L’omonimo album è un racconto sincero destinato ad un ipotetico autostoppista fatto di storie personali, riflessioni, suggestioni cinematografiche e voglia di non prendersi troppo sul serio. Tutto questo sviscerato su dieci brani caratterizzati da atmosfere a metà strada tra il malinconico e l’introspettivo, corroborati da linee melodiche leggere e squisitamente nineties: c’è l’etereo stile Baustelle in “Messico”, così come il fortunato cut-up elaborato da Agnelli&Co. in “Sfidi Mai”, tra le prove più interessanti dell’album. La Febbre del Venerdì 13 è soprattutto un viaggio ed un modo di guardarsi dal di fuori e “L.S.D.C.”, altra prova degna di nota, riesce a sintetizzare perfettamente questo mood con la fragilità di una ballata in stile Oasis: “Sostengono chilometri di palchi/solfeggiano pisciando in autogrill/ si atteggiano profeti della sorte/ svaniscono nel buio delle vie”. Prima di guadagnarsi la fine del viaggio, il disco regala ancora qualche episodio di buona qualità: il suono di fine anni ’70 de “Il Rosso”,  l’alt-rock mordace di matrice Gaslight Anthem in “Pit Stop” e il rock crudo di “Veterano”. Assolutamente evitabile la prova, purtroppo fallita, di pseudo new-wave di “Tigre”, che stona con tutto l’assetto sonoro fin qui costruito. Il finale (“Nevada“) de La Febbre del Venerdì 13, è uno psicodramma in salsa western su cui vanno stemperandosi le tensioni e le pulsioni dell’intero disco.

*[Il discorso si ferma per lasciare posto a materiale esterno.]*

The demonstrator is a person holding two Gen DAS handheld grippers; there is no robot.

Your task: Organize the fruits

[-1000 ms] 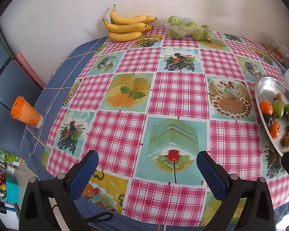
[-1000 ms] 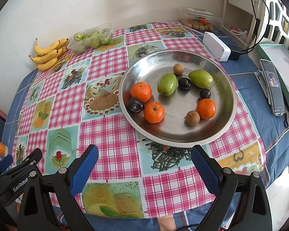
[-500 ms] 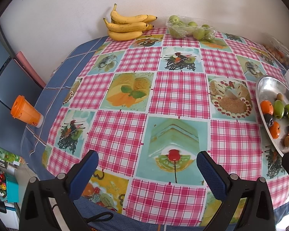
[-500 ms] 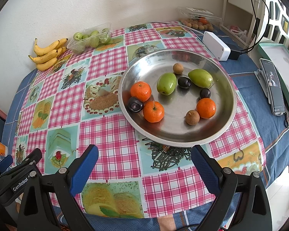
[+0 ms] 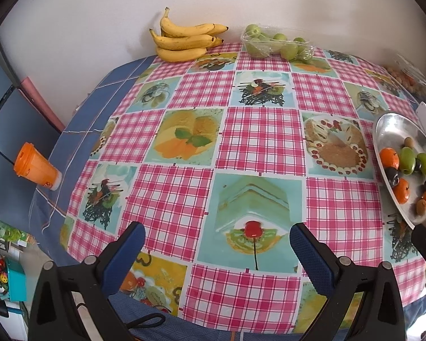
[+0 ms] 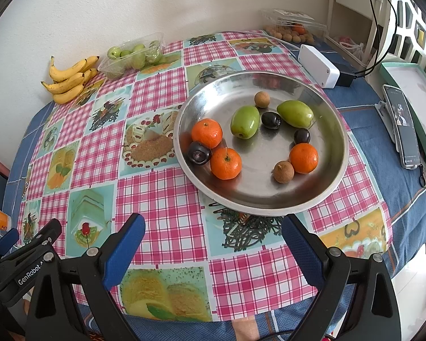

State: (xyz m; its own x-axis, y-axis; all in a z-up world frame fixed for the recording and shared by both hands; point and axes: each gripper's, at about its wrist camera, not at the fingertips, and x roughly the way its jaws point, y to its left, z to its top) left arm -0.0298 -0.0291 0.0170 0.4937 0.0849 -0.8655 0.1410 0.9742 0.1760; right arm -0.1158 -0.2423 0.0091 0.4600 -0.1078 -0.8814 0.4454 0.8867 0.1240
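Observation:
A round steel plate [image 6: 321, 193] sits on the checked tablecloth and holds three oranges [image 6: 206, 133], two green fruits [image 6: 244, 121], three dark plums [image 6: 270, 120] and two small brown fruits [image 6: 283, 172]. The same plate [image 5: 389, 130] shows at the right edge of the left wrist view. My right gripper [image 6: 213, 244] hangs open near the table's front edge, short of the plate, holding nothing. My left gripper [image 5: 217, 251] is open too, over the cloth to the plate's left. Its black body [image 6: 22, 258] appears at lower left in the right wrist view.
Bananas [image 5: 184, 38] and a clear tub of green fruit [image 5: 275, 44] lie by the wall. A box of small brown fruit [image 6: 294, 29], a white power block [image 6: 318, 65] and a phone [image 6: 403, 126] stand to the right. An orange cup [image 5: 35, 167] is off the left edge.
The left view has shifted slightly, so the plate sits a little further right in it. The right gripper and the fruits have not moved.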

La prima prova di Andrea Zucaro vive di alti e bassi, a testimonianza di un processo di maturazione ancora in itinere. Alcuni brani profumano di quella densa e benefica malinconia capace di farti premere nuovamente play e bastano sole a reggere il peso di un esordio godibile ma non frivolo. La strada intrapresa da La Febbre del Venerdì 13 potrebbe offrirci sicuramente qualche interessante sorpresa.